Available data START

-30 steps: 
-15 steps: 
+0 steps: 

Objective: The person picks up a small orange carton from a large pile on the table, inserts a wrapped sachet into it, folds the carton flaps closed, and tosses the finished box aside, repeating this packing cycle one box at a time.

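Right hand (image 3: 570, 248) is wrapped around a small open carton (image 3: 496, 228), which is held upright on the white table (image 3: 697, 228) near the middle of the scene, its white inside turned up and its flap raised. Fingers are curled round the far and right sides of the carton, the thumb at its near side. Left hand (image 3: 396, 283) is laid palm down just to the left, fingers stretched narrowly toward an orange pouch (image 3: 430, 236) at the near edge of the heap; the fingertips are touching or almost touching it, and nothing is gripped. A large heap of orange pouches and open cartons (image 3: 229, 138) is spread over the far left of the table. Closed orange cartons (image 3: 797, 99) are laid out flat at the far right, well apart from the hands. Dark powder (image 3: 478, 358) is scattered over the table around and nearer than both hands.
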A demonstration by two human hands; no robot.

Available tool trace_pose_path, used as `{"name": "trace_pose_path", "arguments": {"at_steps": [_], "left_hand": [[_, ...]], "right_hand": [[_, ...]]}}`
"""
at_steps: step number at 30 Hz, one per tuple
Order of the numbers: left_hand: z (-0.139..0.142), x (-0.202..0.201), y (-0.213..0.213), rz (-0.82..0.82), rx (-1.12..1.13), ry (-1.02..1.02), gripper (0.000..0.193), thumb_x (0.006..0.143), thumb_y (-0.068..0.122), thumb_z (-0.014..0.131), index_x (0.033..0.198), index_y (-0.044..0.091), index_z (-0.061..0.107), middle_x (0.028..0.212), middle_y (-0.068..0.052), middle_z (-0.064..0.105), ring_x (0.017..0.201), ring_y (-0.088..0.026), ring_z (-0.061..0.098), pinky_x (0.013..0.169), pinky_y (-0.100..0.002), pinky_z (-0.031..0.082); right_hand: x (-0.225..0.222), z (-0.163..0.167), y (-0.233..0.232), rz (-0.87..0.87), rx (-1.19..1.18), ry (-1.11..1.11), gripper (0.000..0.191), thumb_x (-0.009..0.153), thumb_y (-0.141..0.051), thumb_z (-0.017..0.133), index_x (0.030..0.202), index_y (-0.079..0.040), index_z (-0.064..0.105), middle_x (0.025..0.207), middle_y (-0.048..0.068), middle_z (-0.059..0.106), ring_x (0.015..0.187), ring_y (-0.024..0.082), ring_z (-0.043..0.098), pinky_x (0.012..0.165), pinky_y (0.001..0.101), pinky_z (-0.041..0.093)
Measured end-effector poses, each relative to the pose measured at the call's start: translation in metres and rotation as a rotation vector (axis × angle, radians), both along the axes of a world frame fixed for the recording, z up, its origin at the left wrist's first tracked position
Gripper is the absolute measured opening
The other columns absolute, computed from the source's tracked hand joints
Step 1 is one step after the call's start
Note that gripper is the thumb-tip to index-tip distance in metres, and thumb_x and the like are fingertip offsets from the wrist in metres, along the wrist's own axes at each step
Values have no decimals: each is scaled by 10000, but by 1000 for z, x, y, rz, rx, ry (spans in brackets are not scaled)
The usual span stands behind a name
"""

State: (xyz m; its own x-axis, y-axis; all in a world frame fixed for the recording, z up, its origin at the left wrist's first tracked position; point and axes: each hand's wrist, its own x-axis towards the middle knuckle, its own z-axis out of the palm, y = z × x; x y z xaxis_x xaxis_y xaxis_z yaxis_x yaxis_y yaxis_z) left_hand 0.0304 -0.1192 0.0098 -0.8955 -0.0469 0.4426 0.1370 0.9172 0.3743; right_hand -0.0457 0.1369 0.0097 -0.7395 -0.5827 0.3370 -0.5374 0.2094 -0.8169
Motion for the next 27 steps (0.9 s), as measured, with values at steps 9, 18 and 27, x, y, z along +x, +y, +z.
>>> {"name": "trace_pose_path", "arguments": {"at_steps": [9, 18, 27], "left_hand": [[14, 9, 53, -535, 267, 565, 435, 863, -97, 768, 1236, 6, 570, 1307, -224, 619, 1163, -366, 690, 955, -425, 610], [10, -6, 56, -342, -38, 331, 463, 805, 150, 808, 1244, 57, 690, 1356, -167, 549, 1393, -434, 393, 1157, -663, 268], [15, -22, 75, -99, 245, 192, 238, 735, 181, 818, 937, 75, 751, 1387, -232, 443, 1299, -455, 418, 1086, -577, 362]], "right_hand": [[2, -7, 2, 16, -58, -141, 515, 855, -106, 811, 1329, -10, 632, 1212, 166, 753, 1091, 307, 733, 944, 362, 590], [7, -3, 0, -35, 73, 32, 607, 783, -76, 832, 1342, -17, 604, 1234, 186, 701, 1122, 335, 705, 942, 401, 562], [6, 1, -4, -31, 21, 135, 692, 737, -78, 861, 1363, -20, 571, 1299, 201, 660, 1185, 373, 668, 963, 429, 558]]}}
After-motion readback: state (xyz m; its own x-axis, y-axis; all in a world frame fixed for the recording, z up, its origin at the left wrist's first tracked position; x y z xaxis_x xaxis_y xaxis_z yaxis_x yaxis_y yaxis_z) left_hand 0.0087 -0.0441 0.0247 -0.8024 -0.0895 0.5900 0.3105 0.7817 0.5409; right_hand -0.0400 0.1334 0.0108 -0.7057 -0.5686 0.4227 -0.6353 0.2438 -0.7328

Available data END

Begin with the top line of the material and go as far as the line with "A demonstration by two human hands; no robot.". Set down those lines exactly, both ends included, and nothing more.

Exercise solution –
-30 steps: 
-15 steps: 
+0 steps: 

Objective: The person picks up a small orange carton from a large pile on the table, inserts a wrapped sachet into it, folds the carton flaps closed, and tosses the finished box aside, repeating this packing cycle one box at a time.

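Right hand (image 3: 570, 248) is wrapped around a small open carton (image 3: 496, 228), which is held upright on the white table (image 3: 697, 228) near the middle of the scene, its white inside turned up and its flap raised. Fingers are curled round the far and right sides of the carton, the thumb at its near side. Left hand (image 3: 396, 283) is laid palm down just to the left, fingers stretched narrowly toward an orange pouch (image 3: 430, 236) at the near edge of the heap; the fingertips are touching or almost touching it, and nothing is gripped. A large heap of orange pouches and open cartons (image 3: 229, 138) is spread over the far left of the table. Closed orange cartons (image 3: 797, 99) are laid out flat at the far right, well apart from the hands. Dark powder (image 3: 478, 358) is scattered over the table around and nearer than both hands.
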A demonstration by two human hands; no robot.

Output for this exercise is complete.